Być może właśnie rola matki definiuje Mare w sposób zasadniczy. W ogóle serialowe Easttown to przestrzeń matek. To one są tu kluczowe, cała historia opowiedziana jest poprzez macierzyńskie ból i doświadczenie. Mare skrywa w sobie niewypowiedzianą traumę matki pogrążonej w żałobie; wiekowa matka Mare staje się jej opiekunką w chwilach upadku; matką jest również młoda dziewczyna, której zabójcy Mare będzie szukała przez cały sezon; wreszcie są matki innych zaginionych dziewczyn, a także matki nieobecne, których brak wydaje się szczególnie dojmujący. Nie przypominam sobie filmu z ostatnich lat, który w tak wielkim stopniu skupiałby się właśnie na matkach, doceniał ich poświęcenia i codzienny ból.

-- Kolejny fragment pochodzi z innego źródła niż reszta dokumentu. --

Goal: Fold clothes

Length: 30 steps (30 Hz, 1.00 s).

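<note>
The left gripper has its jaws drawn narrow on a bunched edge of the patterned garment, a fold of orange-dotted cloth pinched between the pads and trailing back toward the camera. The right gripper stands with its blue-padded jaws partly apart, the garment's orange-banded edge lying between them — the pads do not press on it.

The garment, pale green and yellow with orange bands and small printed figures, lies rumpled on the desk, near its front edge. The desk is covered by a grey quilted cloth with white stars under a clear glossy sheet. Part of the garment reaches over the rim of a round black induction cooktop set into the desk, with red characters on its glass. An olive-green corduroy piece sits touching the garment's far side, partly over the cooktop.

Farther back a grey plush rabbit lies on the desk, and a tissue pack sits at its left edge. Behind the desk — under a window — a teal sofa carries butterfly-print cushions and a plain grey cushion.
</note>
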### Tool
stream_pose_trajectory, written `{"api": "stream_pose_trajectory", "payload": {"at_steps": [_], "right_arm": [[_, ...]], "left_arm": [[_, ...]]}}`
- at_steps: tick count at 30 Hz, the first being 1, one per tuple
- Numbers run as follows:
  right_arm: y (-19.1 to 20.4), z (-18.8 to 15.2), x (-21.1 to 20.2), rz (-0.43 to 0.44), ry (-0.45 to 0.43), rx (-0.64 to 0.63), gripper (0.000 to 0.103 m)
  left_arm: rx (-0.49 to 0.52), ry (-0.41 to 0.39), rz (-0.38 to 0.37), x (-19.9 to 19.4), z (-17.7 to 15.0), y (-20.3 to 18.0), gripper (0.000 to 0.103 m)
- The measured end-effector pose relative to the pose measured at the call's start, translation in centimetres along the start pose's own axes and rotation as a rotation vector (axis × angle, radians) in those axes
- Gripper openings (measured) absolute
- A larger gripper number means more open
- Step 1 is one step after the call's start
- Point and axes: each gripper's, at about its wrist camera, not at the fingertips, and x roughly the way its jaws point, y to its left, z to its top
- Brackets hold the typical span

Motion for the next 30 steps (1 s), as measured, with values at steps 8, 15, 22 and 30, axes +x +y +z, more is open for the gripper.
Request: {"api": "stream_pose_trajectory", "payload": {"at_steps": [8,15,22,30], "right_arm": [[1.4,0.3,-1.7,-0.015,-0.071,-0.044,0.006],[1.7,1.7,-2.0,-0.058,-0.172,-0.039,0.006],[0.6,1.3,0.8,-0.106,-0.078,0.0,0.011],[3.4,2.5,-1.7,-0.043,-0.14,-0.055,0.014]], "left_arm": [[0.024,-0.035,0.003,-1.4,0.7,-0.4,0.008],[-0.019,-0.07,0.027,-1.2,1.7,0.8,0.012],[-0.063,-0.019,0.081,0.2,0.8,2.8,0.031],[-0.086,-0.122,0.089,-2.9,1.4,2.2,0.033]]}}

Matki u Zobela to strażniczki rodziny – dbają o „bycie razem”, by mieć przy sobie bliskich i by wszystko jako tako się kręciło. W przeciwieństwie do ojców – i mężczyzn w ogóle. Choć w serialu nie brakuje pozytywnych męskich postaci, to doskonale wiadomo, kto sprawia, że rzeczy idą w złym kierunku. Mężczyźni zdradzają, odchodzą, oszukują i uciekają się do przemocy. Sami nie wiedzą, czego chcą. Odchodzą do kochanek tylko po to, by za chwilę wrócić do żon. Nie potrafią odciąć pępowiny ani ułożyć życia po swojemu. Piją, wrzeszczą, grożą – z bezsilności, bez względu na wiek. Rozbijają to, co z trudem budują kobiety. Jest w tym mocny komentarz społeczny do wciąż silnego na prowincji patriarchatu, ale jednocześnie do skrywanego za pozorną siłą kryzysu męskości.
To, co w skali mikro twórcy pokazują na gruncie rodzin, w skali makro dostrzegalne jest w społeczeństwie – które zresztą przedstawione jest tu jako nieco większa rodzina. Wszyscy się tu znają, każdy z każdym jest na „ty”, a wszelkie sprawy łączą się ze sobą. Tu niemal wszyscy są spokrewnieni – a wiadomo, że z takich relacji nie może urodzić się nic dobrego. Wyjątkowo trudno Mare prowadzić dochodzenie, kiedy każdą sprawę traktuje ona osobiście, a rodziny ofiar są wobec niej bezwzględne.
Zobelowi udało się uchwycić osaczający klimat charakterystyczny dla małych miasteczek – ich patologię, wąskie horyzonty, ale również solidarność jej mieszkańców. Ponad wyrazistość kolejnych postaci twórcy postawili na wspólnotę – to właśnie ona i skrywane przez nie tajemnice, stają się tu głównym bohaterem.
Piszę te słowa przed rozstrzygnięciem tej historii. Ale mam wrażenie, że już wszystko wiem, bo przecież nie zagadka kryminalna jest tu najważniejsza. Znacznie bardziej przerażające jest tu to, co dzieje się między ludźmi – codzienna, banalna przemoc, nieufność, obojętność, wzajemny strach. W Easttown nie zabijają psychopatyczni zwyrodnialcy. Zabija zamknięcie na drugą osobę.